▸ **WORK TASK**
Find the lines below that contain "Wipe" and tally them. Return only the total.

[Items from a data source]
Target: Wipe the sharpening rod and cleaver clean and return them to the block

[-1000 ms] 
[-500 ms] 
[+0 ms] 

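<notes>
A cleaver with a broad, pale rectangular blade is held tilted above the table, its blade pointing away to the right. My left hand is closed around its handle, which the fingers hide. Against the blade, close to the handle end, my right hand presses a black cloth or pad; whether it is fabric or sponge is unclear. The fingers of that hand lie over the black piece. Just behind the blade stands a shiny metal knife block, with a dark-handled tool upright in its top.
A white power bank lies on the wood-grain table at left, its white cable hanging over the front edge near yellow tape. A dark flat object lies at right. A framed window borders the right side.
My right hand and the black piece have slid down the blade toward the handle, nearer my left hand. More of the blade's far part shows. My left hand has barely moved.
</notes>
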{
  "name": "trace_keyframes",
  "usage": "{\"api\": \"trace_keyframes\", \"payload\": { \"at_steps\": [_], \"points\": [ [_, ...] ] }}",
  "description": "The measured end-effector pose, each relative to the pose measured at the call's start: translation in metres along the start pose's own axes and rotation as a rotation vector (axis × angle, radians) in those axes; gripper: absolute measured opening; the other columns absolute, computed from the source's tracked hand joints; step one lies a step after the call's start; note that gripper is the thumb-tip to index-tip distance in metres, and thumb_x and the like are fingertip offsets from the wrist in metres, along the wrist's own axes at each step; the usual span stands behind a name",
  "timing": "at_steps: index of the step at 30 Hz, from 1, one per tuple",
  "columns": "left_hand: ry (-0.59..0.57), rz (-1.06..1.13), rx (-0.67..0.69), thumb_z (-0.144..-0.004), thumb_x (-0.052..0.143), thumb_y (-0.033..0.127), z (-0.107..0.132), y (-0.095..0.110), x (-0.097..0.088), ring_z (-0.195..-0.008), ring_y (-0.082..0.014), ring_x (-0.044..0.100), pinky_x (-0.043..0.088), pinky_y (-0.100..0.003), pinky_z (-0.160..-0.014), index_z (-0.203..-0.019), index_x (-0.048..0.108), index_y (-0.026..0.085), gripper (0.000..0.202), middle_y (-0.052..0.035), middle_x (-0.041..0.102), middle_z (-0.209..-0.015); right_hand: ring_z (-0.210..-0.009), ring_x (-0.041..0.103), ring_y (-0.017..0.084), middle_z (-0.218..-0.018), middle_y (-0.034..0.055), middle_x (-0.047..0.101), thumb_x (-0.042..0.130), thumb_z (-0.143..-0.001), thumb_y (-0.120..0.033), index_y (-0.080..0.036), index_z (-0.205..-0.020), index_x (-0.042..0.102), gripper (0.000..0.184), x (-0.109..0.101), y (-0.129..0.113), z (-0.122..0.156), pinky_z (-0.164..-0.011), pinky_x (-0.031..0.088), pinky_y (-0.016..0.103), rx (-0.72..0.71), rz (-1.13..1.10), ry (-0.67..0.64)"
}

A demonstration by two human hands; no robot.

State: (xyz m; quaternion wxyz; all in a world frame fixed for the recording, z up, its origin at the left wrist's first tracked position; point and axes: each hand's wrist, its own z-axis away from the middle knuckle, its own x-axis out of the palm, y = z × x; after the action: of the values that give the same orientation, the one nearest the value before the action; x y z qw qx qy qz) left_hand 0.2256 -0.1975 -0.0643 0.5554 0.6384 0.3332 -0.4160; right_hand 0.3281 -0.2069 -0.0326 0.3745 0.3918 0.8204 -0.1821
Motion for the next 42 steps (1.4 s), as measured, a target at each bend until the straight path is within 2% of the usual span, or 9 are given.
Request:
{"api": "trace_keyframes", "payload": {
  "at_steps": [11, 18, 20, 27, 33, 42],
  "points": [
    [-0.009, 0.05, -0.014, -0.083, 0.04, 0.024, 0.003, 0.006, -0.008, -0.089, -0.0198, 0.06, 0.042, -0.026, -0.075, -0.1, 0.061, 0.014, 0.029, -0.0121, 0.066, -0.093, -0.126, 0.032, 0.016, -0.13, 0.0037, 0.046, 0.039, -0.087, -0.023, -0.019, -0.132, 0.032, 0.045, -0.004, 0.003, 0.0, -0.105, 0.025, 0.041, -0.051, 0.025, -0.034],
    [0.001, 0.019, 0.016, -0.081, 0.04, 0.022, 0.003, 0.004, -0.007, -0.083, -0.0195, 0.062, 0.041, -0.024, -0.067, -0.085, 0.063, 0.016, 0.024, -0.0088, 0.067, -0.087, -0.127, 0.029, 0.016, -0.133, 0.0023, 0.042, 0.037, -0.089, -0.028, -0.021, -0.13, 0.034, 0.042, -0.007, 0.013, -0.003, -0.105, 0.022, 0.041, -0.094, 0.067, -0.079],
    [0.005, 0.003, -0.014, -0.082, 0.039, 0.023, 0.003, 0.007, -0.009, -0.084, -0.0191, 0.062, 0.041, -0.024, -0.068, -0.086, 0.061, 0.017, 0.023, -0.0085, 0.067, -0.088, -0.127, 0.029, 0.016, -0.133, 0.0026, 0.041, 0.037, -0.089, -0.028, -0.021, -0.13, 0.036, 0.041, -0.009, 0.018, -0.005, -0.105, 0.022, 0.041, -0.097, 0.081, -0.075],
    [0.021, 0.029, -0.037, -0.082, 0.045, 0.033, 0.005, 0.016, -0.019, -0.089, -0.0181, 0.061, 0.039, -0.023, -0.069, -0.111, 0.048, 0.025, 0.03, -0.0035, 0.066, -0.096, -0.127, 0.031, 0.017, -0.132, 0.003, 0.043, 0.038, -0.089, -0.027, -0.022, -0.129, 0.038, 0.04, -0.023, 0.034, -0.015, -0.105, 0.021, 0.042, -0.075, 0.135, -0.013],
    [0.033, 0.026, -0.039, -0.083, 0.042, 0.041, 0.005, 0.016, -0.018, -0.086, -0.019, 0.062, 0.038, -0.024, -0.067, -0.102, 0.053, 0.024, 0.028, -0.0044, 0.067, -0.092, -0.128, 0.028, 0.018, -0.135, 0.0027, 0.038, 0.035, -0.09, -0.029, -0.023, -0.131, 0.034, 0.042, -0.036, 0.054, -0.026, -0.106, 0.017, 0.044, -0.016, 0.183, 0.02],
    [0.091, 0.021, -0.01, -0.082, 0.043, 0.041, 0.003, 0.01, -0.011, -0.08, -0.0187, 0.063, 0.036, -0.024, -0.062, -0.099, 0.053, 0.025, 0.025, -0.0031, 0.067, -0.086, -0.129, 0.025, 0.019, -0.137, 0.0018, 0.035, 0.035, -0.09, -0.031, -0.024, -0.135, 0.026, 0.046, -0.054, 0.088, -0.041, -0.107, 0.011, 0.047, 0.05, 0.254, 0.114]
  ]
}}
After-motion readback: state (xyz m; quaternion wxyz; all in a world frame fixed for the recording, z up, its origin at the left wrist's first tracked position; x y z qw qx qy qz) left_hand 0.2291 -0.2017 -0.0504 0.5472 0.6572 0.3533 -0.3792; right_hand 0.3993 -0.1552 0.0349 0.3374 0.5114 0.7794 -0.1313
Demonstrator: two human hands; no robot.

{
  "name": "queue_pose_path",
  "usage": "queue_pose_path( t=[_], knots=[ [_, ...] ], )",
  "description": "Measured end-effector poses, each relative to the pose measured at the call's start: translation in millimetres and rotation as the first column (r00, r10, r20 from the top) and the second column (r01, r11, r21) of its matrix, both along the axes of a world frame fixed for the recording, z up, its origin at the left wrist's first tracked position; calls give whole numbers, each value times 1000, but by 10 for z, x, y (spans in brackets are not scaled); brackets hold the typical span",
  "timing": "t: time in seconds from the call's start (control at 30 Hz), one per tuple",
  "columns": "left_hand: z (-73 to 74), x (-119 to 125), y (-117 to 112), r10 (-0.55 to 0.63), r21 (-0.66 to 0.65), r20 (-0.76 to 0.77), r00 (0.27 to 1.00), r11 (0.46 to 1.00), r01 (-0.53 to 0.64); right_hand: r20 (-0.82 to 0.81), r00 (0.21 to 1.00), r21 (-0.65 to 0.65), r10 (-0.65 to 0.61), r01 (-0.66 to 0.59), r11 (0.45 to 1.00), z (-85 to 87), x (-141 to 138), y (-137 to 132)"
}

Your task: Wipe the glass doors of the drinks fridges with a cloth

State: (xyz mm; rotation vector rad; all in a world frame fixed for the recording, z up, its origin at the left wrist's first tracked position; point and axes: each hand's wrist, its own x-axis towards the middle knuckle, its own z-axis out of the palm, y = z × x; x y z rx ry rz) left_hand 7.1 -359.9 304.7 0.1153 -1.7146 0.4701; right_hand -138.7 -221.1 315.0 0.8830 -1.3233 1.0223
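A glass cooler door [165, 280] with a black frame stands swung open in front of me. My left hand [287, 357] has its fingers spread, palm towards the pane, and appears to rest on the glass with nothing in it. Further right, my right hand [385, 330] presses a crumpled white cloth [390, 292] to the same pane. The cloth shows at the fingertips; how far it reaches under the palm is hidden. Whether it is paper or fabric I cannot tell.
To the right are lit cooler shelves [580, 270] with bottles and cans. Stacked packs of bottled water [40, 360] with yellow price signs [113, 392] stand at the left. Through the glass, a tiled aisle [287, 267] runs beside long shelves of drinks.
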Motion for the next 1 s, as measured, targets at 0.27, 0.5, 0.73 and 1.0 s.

▸ **TASK OUTPUT**
2